WHAT YOU NEED TO DO >> Repeat the listing below in full, exactly.

DATASET CONTENT >>
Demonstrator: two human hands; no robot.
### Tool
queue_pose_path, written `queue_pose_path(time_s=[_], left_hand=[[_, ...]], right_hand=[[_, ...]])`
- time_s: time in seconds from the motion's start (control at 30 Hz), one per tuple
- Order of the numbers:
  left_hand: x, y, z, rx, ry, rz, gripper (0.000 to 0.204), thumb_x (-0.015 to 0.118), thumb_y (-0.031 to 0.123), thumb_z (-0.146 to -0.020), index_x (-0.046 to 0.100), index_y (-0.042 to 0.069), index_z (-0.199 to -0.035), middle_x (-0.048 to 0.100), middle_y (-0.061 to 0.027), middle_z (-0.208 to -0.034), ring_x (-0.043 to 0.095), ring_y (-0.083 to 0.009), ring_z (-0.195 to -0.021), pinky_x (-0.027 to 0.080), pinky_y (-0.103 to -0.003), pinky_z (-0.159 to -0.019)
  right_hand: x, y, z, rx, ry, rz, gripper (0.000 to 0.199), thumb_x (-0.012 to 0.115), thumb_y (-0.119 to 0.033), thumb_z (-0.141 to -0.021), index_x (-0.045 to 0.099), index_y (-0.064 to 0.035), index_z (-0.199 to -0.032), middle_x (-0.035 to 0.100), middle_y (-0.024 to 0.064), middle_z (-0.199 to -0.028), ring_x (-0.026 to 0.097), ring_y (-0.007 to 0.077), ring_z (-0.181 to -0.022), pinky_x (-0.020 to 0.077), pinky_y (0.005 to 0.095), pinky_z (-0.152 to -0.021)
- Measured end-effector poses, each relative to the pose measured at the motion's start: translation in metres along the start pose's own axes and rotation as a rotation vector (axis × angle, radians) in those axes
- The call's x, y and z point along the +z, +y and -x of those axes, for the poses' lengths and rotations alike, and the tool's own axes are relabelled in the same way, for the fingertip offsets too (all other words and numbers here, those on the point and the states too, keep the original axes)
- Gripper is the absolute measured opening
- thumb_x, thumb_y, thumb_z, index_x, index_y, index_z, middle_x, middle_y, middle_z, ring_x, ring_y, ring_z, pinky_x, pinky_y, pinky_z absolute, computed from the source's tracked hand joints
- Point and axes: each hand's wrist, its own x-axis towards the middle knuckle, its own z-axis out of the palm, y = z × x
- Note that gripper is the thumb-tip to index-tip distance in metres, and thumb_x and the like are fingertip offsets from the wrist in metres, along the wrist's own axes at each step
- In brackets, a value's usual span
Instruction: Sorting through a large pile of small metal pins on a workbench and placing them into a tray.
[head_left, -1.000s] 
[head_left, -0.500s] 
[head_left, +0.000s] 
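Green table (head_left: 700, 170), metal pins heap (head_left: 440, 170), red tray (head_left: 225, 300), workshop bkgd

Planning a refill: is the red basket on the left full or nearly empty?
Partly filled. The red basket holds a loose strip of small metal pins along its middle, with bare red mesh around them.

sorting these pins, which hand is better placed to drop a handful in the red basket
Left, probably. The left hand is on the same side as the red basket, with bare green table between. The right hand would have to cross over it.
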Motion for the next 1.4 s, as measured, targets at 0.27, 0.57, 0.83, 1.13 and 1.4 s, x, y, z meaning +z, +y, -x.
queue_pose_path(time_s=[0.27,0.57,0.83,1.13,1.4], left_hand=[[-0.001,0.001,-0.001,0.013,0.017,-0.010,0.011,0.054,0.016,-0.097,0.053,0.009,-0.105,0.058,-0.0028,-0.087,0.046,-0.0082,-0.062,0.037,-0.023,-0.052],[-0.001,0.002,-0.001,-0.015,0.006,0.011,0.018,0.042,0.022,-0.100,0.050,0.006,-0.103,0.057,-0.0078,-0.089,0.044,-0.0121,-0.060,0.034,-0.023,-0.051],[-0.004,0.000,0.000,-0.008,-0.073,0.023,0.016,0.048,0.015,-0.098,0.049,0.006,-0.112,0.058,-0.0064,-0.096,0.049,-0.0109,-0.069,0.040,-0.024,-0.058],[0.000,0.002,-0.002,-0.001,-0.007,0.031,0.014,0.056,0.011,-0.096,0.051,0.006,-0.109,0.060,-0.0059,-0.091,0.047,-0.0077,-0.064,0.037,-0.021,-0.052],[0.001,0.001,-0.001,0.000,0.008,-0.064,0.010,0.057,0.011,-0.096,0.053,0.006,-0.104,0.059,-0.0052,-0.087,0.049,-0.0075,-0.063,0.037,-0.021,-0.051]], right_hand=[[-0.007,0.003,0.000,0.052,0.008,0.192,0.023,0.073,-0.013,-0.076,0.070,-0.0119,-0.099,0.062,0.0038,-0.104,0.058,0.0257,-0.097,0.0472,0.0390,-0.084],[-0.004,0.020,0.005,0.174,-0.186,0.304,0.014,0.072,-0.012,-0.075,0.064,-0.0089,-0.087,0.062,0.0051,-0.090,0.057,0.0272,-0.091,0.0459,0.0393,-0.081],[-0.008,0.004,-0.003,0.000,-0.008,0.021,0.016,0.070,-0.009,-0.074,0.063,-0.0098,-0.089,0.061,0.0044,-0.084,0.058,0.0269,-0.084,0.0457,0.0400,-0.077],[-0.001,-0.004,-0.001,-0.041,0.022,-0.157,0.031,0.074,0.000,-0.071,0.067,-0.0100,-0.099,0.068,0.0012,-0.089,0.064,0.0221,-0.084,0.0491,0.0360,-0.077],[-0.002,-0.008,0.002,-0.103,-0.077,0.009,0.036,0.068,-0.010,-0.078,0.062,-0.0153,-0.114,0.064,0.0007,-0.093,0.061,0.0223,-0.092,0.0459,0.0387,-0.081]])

WORKED SOLUTION >>
Demonstrator: two human hands; no robot.
### Tool
queue_pose_path, written `queue_pose_path(time_s=[_], left_hand=[[_, ...]], right_hand=[[_, ...]])`
- time_s: time in seconds from the motion's start (control at 30 Hz), one per tuple
- Order of the numbers:
  left_hand: x, y, z, rx, ry, rz, gripper (0.000 to 0.204), thumb_x (-0.015 to 0.118), thumb_y (-0.031 to 0.123), thumb_z (-0.146 to -0.020), index_x (-0.046 to 0.100), index_y (-0.042 to 0.069), index_z (-0.199 to -0.035), middle_x (-0.048 to 0.100), middle_y (-0.061 to 0.027), middle_z (-0.208 to -0.034), ring_x (-0.043 to 0.095), ring_y (-0.083 to 0.009), ring_z (-0.195 to -0.021), pinky_x (-0.027 to 0.080), pinky_y (-0.103 to -0.003), pinky_z (-0.159 to -0.019)
  right_hand: x, y, z, rx, ry, rz, gripper (0.000 to 0.199), thumb_x (-0.012 to 0.115), thumb_y (-0.119 to 0.033), thumb_z (-0.141 to -0.021), index_x (-0.045 to 0.099), index_y (-0.064 to 0.035), index_z (-0.199 to -0.032), middle_x (-0.035 to 0.100), middle_y (-0.024 to 0.064), middle_z (-0.199 to -0.028), ring_x (-0.026 to 0.097), ring_y (-0.007 to 0.077), ring_z (-0.181 to -0.022), pinky_x (-0.020 to 0.077), pinky_y (0.005 to 0.095), pinky_z (-0.152 to -0.021)
- Measured end-effector poses, each relative to the pose measured at the motion's start: translation in metres along the start pose's own axes and rotation as a rotation vector (axis × angle, radians) in those axes
- The call's x, y and z point along the +z, +y and -x of those axes, for the poses' lengths and rotations alike, and the tool's own axes are relabelled in the same way, for the fingertip offsets too (all other words and numbers here, those on the point and the states too, keep the original axes)
- Gripper is the absolute measured opening
- thumb_x, thumb_y, thumb_z, index_x, index_y, index_z, middle_x, middle_y, middle_z, ring_x, ring_y, ring_z, pinky_x, pinky_y, pinky_z absolute, computed from the source's tracked hand joints
- Point and axes: each hand's wrist, its own x-axis towards the middle knuckle, its own z-axis out of the palm, y = z × x
- Note that gripper is the thumb-tip to index-tip distance in metres, and thumb_x and the like are fingertip offsets from the wrist in metres, along the wrist's own axes at each step
- In brackets, a value's usual span
Instruction: Sorting through a large pile of small metal pins on a workbench and placing them into a tray.
[head_left, -1.000s] 
[head_left, -0.500s] 
[head_left, +0.000s] 
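Green table (head_left: 700, 170), metal pins heap (head_left: 440, 170), red tray (head_left: 225, 300), workshop bkgd

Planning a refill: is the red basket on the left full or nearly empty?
Partly filled. The red basket holds a loose strip of small metal pins along its middle, with bare red mesh around them.

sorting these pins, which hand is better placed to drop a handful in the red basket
Left, probably. The left hand is on the same side as the red basket, with bare green table between. The right hand would have to cross over it.
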Motion for the next 1.4 s, as measured, targets at 0.27, 0.57, 0.83, 1.13 and 1.4 s, x, y, z meaning +z, +y, -x.
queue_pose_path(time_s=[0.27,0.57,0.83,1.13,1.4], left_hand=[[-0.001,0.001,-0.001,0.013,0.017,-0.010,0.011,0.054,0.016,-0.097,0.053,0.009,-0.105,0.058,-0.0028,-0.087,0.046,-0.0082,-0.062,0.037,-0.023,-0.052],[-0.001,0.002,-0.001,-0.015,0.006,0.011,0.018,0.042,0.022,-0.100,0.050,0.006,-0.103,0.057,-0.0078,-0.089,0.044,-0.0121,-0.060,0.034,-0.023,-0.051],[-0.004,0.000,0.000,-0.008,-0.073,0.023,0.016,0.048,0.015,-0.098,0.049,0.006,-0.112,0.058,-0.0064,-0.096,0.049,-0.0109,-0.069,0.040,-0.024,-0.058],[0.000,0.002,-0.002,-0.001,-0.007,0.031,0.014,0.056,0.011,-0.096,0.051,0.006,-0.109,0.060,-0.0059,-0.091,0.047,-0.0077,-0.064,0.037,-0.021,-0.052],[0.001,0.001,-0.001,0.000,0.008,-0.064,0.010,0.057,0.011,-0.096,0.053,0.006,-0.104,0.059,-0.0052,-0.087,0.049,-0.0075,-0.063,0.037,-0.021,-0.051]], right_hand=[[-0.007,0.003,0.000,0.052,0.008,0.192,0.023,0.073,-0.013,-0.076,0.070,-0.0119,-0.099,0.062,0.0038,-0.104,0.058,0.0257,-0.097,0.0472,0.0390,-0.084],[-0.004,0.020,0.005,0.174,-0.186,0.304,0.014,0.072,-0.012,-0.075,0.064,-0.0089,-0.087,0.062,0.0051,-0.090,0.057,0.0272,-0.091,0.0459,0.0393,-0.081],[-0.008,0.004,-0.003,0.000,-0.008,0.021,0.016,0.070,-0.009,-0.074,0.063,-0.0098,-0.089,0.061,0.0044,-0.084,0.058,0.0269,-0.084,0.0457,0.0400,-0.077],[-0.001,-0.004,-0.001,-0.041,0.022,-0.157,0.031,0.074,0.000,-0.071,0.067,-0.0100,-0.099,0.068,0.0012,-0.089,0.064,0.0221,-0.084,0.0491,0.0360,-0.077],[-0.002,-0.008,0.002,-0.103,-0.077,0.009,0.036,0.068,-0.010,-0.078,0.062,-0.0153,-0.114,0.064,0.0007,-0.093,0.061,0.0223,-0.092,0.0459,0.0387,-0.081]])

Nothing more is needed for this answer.